DATA PROVIDED:
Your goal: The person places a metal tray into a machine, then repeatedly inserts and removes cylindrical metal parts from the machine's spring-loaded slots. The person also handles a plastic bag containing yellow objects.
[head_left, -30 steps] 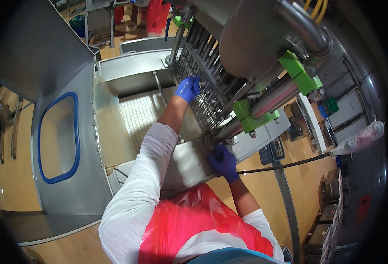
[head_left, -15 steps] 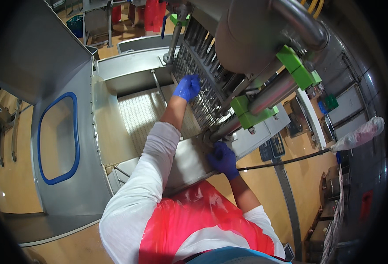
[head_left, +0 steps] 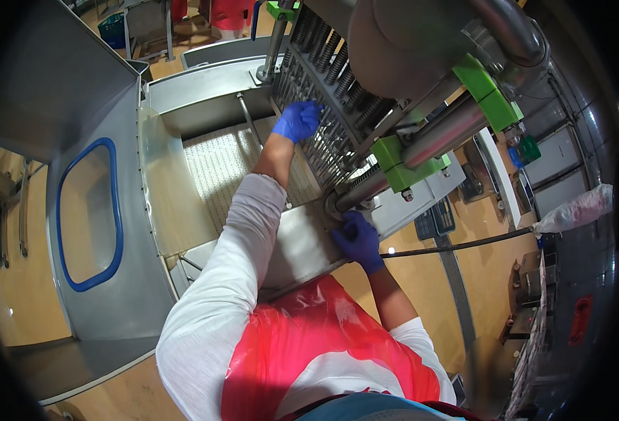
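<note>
A big steel machine (head_left: 299,242) surrounds both gloved hands. Its pale belt (head_left: 215,161) lies beyond the left forearm, to the left of and below the left hand (head_left: 297,121). The rack (head_left: 321,84) of springs and rods stands just right of that hand, whose bent fingers are at its near side; whether they grip a rod I cannot tell. A thick post (head_left: 439,140) slants up and rightward from just above the right hand (head_left: 358,237). That hand is curled by the post's foot; its grasp is hidden. A green clamp (head_left: 402,165) sits on the post, above and right of the right hand.
</note>
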A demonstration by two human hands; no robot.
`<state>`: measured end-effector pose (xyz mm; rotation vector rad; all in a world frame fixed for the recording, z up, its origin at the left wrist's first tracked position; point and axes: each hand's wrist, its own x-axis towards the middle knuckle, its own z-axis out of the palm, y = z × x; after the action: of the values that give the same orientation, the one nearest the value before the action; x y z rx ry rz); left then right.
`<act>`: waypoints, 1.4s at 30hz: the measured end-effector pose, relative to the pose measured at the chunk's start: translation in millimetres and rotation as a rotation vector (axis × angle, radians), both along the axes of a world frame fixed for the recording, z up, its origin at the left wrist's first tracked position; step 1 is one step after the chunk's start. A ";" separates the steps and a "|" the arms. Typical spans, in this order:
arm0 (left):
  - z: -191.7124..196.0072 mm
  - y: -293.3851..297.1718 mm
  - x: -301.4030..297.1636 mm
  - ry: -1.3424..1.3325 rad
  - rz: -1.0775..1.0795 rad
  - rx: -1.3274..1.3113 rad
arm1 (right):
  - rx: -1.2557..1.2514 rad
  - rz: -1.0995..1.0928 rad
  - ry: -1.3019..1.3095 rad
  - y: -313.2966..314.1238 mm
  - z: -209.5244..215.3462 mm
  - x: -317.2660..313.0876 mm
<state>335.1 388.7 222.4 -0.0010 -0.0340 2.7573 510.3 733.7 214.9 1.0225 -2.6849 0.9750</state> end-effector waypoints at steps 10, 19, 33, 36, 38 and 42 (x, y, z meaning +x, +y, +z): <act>-4.7 0.0 -5.9 0.017 0.067 -0.144 | 0.002 0.029 0.000 0.6 3.2 -1.3; -10.4 -0.2 12.8 -0.327 0.609 -1.338 | -0.012 0.008 0.008 3.9 -1.8 -1.0; -52.4 18.0 17.9 -0.006 0.746 -2.464 | -0.014 -0.008 -0.042 0.5 6.0 1.3; -42.9 16.2 17.3 -0.039 0.916 -2.303 | -0.016 -0.003 -0.032 1.6 2.1 -0.5; -31.0 12.5 17.6 0.042 0.984 -2.260 | -0.009 -0.008 -0.045 3.6 -1.0 -0.9; -17.6 19.9 25.8 0.023 1.038 -2.140 | -0.029 -0.015 -0.023 3.2 1.5 0.2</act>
<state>360.9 408.6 204.9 -0.5878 3.2893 1.8246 510.5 736.9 216.4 0.9908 -2.6845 1.0268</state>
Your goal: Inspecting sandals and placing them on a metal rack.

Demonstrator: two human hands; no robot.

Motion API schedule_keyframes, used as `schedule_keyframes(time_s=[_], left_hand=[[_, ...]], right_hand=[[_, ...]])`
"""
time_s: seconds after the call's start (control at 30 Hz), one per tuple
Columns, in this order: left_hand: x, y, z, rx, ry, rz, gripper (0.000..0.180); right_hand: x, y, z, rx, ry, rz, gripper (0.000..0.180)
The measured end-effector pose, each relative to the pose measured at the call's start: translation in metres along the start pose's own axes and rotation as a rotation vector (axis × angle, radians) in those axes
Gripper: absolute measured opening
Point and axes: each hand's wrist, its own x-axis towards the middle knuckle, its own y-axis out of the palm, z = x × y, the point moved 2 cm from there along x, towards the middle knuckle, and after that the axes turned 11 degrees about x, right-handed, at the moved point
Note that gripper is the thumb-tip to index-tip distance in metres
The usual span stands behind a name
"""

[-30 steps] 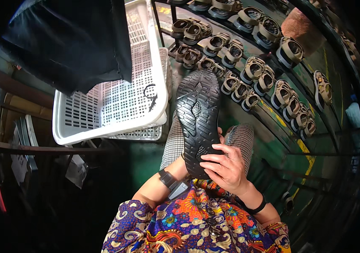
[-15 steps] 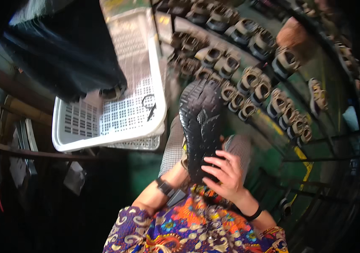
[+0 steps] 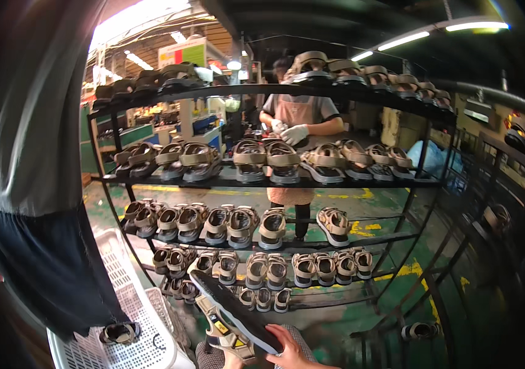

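In the head view, the right hand (image 3: 288, 352) sits at six o'clock on the lower edge, its fingers spread and curled over the heel end of a sandal (image 3: 230, 317), gripping it. The sandal's black sole faces up and runs from the hand toward ten o'clock, its toe tilted upward; tan straps hang beneath it. The left hand (image 3: 233, 363) barely shows at the bottom edge under the sandal, touching its strap side; whether it is closed around anything cannot be told.

At seven o'clock stands a white slotted basket (image 3: 145, 344) with one sandal (image 3: 119, 333) lying in it. A person in a grey top and dark apron (image 3: 35, 184) fills the nine o'clock side, just beside the basket.

Beyond the held sandal, from the centre to twelve o'clock, a dark metal rack (image 3: 336, 183) carries rows of tan sandals on several shelves. Behind the rack at twelve o'clock a co-worker in an apron (image 3: 299, 111) stands with white-gloved hands (image 3: 292, 133) held together.
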Motion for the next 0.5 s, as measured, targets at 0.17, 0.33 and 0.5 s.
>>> schedule_keyframes(time_s=[0.17,0.33,0.5], left_hand=[[0.009,0.009,-0.083,0.030,0.218,0.035,0.015],[-0.020,0.026,-0.178,-0.347,0.431,0.484,0.026],[-0.037,0.050,-0.196,-0.110,0.638,0.914,0.020]], right_hand=[[-0.010,-0.042,-0.013,0.553,0.286,-0.197,0.046],[-0.012,-0.130,0.010,0.962,0.302,-0.599,0.036],[-0.030,-0.270,0.132,0.776,-0.419,-0.674,0.042]])
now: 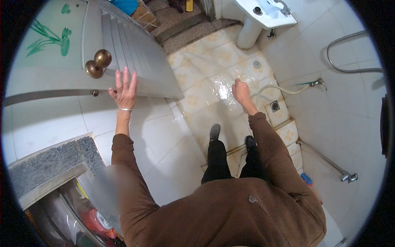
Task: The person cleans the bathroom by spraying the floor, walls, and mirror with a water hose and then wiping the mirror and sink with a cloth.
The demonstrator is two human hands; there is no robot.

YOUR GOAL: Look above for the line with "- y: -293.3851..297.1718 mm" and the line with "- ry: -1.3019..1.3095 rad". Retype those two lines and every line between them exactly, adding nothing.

WRITTEN ANSWER:
  - y: -293.3851..297.1718 mm
  - x: -301.4030..297.1636 mm
  - ry: -1.3424..1.3325 rad
  - rz: -1.0775..1.0795 rad
  - rx: -1.3274..1.3113 rad
arm1 (right):
  - rx: -1.2557..1.2514 rad
  - rz: -1.0995..1.0928 rad
  - ry: -1.3019..1.3095 rad

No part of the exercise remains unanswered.